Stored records
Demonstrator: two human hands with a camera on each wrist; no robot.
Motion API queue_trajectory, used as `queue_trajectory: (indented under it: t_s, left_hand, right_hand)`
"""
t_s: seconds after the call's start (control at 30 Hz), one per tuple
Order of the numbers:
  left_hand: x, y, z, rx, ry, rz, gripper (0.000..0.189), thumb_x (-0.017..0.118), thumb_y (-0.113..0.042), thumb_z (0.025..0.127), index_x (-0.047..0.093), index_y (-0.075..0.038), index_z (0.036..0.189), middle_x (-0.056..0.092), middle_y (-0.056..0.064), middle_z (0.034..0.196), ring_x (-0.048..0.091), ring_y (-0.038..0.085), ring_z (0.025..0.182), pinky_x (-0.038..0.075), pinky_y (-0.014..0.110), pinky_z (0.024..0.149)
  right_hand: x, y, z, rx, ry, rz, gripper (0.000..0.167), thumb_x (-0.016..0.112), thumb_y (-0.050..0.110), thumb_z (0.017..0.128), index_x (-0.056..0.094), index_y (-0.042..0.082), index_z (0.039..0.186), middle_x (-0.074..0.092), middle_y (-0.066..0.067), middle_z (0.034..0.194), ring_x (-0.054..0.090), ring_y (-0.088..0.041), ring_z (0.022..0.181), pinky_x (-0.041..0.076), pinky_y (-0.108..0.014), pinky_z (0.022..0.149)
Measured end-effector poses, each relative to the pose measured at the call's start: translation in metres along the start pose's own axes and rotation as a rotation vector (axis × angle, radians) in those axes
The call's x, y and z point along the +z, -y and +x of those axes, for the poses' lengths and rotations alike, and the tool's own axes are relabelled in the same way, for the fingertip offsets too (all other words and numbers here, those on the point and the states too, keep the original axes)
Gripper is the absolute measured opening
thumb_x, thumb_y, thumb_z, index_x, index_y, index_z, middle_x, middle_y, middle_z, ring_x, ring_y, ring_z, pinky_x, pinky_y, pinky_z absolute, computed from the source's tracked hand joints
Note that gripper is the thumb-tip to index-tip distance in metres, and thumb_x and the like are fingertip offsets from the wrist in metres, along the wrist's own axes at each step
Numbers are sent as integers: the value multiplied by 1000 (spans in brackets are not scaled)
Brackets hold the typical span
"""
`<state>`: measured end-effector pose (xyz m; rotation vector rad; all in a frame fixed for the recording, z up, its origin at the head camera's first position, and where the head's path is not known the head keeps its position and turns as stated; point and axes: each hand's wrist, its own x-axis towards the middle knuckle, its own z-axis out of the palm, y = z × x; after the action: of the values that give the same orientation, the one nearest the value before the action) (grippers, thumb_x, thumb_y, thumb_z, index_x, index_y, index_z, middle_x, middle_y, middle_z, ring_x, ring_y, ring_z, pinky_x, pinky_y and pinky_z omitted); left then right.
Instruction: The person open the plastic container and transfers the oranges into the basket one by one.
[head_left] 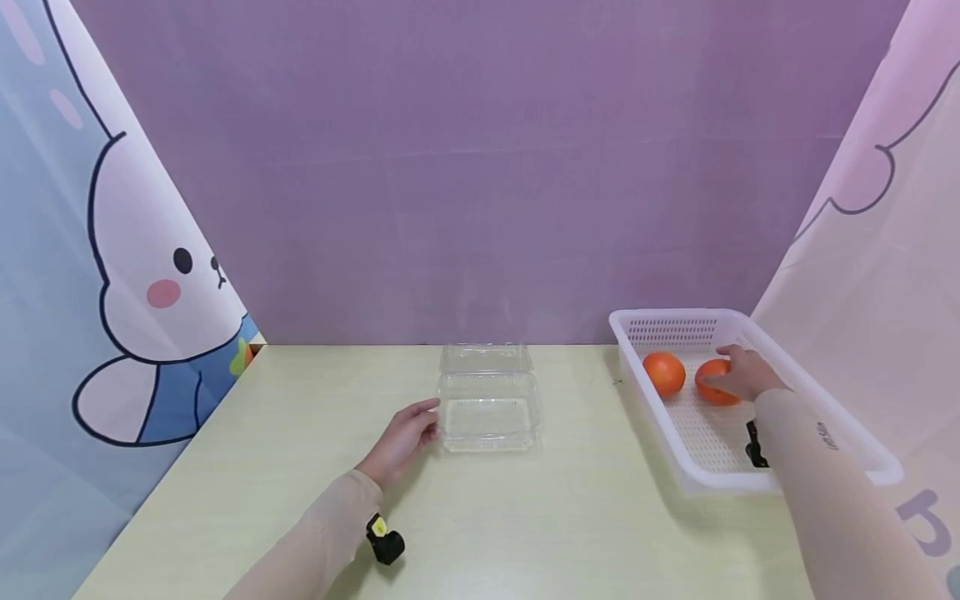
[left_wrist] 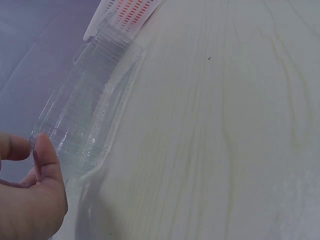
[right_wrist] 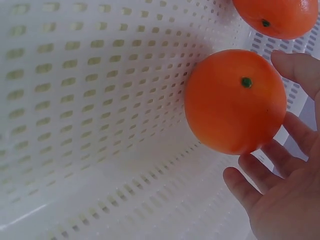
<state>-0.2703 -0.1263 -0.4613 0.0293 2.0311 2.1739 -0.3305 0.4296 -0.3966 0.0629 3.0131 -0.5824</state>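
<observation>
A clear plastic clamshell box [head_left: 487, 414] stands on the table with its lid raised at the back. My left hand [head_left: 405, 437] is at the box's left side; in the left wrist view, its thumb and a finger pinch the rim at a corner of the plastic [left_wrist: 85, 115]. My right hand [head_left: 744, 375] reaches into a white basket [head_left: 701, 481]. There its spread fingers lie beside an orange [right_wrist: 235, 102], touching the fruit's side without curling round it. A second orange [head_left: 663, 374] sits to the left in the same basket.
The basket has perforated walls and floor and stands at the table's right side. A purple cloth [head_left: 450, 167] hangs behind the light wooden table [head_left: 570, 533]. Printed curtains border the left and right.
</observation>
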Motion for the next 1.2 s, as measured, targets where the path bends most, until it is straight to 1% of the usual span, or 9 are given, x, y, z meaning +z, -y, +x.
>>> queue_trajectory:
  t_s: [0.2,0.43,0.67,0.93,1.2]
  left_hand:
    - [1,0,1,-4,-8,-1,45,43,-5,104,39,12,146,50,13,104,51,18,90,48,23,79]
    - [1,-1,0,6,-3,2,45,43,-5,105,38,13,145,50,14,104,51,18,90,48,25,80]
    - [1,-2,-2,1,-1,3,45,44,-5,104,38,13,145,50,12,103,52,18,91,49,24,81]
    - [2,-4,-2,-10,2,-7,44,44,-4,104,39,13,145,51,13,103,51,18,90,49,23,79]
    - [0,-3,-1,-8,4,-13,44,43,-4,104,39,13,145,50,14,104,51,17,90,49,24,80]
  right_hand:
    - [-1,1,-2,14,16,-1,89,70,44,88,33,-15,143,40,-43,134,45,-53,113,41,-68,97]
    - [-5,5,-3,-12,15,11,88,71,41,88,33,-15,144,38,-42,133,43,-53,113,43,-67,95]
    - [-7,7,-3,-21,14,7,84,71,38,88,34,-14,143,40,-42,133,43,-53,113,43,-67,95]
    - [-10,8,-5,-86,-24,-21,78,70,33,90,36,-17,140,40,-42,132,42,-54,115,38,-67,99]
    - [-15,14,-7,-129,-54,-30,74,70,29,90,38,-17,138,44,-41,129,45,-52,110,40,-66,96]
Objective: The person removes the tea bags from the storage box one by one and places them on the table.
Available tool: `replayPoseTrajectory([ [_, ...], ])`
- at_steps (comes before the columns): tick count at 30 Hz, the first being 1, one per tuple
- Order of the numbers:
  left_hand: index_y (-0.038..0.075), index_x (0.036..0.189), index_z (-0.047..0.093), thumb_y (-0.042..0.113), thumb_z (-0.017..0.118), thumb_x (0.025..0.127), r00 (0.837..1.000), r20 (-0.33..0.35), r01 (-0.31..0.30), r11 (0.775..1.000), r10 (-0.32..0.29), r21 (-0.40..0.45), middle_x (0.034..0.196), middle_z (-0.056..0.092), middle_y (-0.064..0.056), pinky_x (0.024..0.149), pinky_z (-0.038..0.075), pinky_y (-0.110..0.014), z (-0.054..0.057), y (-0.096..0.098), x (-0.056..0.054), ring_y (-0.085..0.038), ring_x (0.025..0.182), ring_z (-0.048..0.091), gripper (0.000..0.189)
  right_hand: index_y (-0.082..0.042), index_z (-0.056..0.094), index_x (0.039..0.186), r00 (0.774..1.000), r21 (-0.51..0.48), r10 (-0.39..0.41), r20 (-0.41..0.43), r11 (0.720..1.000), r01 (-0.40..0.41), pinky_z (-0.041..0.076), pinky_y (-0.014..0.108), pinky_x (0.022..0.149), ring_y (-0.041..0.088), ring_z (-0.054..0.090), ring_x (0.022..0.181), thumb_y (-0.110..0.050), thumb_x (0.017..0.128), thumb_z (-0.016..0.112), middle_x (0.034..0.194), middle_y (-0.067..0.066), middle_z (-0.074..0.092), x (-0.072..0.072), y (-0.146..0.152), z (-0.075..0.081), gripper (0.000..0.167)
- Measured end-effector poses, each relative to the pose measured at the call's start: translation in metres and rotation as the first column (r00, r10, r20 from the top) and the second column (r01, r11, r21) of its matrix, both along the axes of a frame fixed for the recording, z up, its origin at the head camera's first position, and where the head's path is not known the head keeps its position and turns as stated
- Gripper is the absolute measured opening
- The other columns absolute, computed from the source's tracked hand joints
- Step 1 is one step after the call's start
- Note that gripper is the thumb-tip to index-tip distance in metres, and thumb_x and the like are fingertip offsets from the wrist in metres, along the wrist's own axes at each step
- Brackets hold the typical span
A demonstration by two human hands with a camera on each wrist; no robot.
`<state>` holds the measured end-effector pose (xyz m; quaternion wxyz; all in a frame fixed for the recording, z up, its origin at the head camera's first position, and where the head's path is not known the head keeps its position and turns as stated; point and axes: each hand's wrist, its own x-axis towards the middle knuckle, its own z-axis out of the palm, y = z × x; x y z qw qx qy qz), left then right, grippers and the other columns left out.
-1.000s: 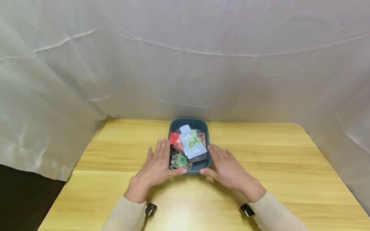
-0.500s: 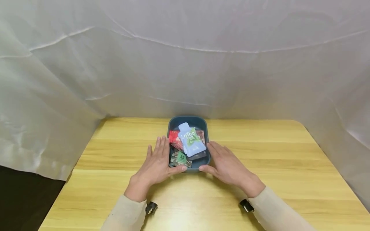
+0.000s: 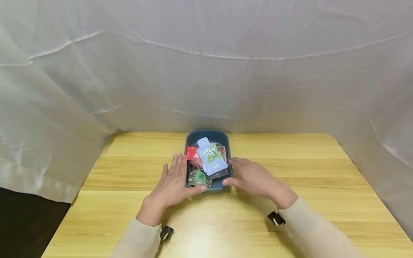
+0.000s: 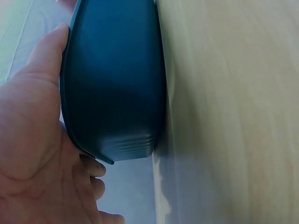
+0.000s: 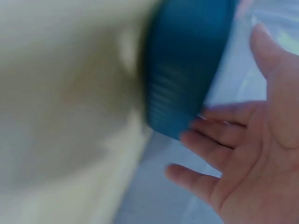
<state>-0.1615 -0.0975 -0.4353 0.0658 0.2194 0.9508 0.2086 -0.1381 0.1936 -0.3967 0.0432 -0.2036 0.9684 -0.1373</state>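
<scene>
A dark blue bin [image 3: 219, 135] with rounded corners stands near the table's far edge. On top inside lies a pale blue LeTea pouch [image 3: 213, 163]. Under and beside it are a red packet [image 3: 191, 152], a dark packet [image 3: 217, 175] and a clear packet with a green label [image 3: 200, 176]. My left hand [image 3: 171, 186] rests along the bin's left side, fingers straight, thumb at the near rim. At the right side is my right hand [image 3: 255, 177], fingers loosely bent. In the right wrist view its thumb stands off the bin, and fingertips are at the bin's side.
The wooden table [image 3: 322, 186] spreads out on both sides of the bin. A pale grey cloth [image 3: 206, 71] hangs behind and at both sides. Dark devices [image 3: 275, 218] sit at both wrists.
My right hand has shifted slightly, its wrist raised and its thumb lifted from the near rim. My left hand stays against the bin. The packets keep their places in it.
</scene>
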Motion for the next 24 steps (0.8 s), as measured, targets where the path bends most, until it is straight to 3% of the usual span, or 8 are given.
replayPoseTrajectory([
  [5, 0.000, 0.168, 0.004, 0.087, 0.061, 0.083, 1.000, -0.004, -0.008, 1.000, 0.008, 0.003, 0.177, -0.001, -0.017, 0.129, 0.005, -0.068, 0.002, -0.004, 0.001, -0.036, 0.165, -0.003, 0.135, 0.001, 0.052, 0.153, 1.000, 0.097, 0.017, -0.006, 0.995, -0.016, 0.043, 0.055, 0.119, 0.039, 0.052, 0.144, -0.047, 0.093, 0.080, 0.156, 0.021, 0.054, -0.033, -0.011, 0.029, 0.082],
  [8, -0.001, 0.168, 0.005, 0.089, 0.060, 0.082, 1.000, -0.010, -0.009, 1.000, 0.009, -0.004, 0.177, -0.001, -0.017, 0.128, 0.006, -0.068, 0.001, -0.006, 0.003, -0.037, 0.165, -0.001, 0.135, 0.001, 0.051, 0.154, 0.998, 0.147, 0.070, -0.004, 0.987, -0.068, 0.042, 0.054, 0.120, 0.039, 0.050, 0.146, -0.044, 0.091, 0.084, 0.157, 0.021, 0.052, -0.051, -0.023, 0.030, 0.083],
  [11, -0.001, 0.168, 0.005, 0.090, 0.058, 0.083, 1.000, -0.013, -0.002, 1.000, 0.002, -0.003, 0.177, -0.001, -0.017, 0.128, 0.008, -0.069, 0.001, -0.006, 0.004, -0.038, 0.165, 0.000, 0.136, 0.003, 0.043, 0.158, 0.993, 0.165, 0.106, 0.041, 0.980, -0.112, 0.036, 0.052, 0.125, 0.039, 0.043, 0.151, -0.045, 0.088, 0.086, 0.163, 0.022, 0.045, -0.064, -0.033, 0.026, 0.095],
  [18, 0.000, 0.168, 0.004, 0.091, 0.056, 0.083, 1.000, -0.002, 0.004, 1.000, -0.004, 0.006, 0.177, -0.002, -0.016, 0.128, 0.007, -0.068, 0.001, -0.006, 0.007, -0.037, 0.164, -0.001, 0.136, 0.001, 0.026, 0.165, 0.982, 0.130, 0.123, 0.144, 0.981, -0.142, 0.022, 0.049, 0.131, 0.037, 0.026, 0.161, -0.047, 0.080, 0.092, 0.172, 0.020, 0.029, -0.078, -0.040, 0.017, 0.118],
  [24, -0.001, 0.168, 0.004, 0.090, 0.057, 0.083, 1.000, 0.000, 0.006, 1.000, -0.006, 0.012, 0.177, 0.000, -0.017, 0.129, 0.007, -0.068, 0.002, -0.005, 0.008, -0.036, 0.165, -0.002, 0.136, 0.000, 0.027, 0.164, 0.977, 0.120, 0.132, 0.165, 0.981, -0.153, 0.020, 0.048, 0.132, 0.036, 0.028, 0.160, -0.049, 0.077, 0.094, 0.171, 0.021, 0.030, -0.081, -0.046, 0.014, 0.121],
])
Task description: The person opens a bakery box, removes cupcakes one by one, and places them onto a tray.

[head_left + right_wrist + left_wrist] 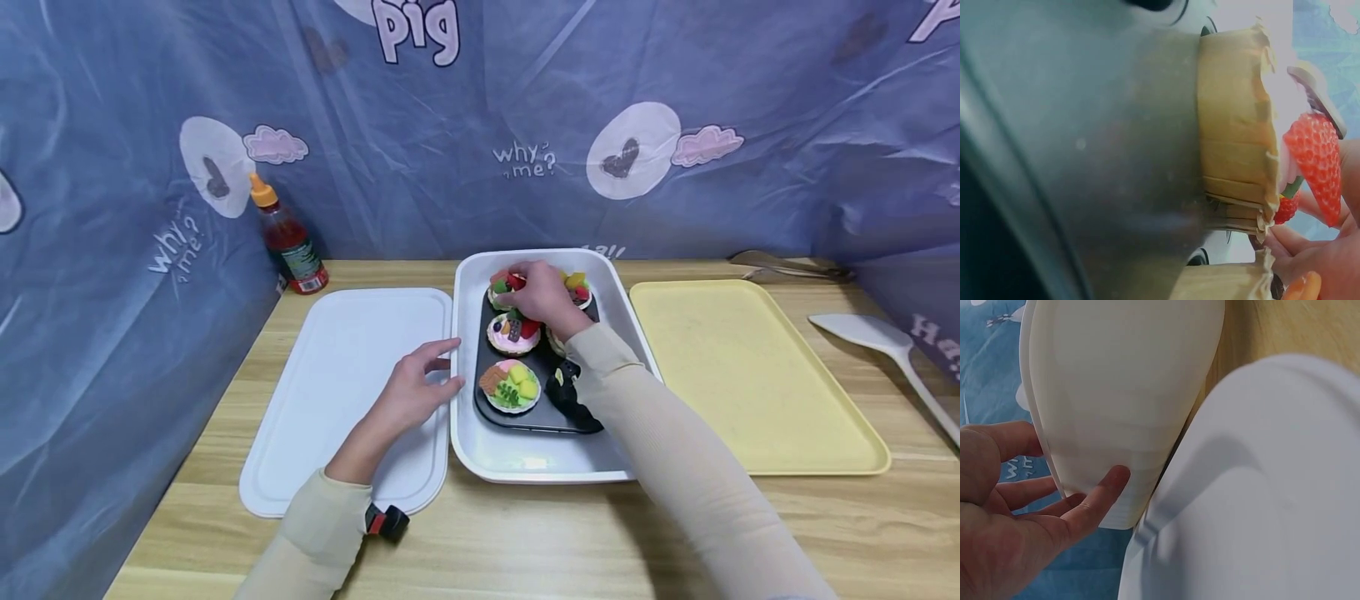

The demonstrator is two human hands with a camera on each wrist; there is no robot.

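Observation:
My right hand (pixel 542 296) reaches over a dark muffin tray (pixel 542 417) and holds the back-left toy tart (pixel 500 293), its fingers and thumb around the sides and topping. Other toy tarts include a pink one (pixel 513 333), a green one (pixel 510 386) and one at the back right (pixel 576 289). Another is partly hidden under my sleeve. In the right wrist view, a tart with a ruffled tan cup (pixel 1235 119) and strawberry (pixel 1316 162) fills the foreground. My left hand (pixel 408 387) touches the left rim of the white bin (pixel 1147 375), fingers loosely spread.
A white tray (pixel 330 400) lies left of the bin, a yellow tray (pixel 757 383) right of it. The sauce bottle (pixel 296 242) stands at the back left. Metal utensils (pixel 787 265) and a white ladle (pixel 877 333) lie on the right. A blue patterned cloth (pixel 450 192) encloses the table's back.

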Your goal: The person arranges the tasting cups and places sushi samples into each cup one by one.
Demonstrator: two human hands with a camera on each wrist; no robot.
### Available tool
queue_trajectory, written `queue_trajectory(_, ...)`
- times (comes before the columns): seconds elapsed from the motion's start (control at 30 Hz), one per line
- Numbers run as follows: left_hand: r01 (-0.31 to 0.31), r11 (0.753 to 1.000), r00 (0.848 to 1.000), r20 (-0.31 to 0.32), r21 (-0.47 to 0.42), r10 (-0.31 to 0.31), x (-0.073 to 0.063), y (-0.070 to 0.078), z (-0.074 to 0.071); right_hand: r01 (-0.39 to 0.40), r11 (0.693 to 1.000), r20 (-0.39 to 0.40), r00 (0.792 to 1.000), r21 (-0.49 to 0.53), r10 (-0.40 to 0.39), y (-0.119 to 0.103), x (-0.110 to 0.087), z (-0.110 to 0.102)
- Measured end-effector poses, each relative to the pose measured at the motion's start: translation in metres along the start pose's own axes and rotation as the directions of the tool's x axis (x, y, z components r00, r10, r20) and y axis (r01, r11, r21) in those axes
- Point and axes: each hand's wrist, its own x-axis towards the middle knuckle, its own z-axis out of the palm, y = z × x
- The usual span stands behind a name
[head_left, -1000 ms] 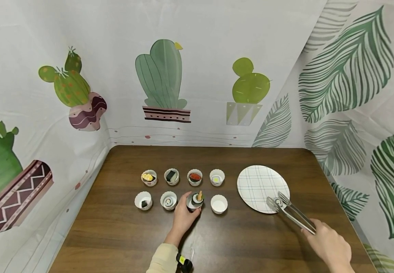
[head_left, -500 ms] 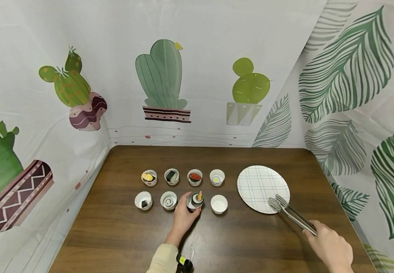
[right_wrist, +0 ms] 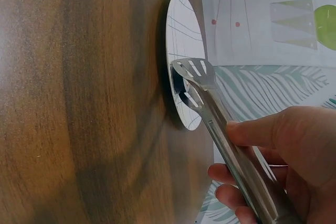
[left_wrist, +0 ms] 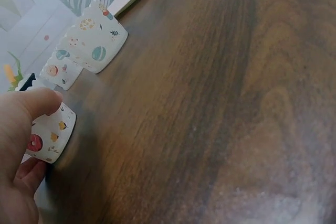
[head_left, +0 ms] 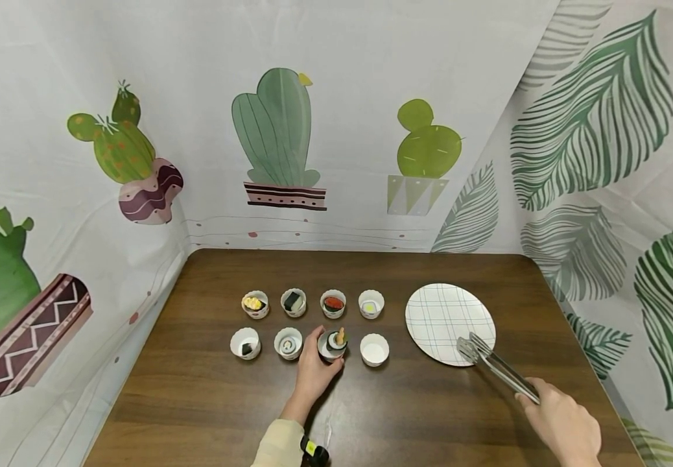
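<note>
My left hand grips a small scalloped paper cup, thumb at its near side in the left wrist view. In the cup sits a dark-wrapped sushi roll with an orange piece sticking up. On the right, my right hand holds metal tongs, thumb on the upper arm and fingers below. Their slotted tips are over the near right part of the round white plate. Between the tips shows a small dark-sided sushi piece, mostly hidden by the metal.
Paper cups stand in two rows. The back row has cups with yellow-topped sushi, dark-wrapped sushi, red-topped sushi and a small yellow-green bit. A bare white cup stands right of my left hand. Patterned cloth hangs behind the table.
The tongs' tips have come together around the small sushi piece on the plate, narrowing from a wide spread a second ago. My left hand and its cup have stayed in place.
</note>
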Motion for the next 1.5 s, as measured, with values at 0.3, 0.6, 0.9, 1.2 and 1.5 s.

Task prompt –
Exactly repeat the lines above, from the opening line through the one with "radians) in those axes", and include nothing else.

Response –
Demonstrator: two human hands with a camera on each wrist; no robot.
Motion API queue_trajectory, used as `queue_trajectory: (indented under it: t_s, left_hand, right_hand)`
"""
t_s: seconds after the call's start (control at 30 Hz), one per tuple
Order of the numbers:
  left_hand: x, y, z, rx, ry, rz, gripper (0.000..0.189), thumb_x (-0.017..0.118), thumb_y (-0.113..0.042), thumb_z (0.025..0.127), index_x (-0.047..0.093), index_y (-0.075..0.038), index_z (0.036..0.189), middle_x (-0.056..0.092), middle_y (-0.056..0.064), middle_z (0.034..0.196), ring_x (-0.048..0.091), ring_y (-0.038..0.085), ring_z (0.025..0.182), pinky_x (-0.038..0.075), pinky_y (-0.014..0.110), pinky_z (0.024..0.149)
  right_hand: x, y, z, rx, ry, rz, gripper (0.000..0.167), thumb_x (-0.016..0.112), thumb_y (-0.050..0.110), thumb_z (0.017..0.128), index_x (-0.056..0.094), index_y (-0.042..0.082), index_z (0.039..0.186), middle_x (-0.074..0.092), middle_y (-0.066..0.067), middle_z (0.034..0.194), ring_x (-0.054..0.090), ring_y (-0.088..0.041), ring_z (0.022..0.181), pinky_x (-0.041..0.076), pinky_y (-0.108..0.014), pinky_z (0.022..0.149)
Measured end-effector poses, each relative to the pose measured at the call's start: translation in metres along the start pose's own axes and rotation as a rotation vector (axis × angle, radians) in those axes

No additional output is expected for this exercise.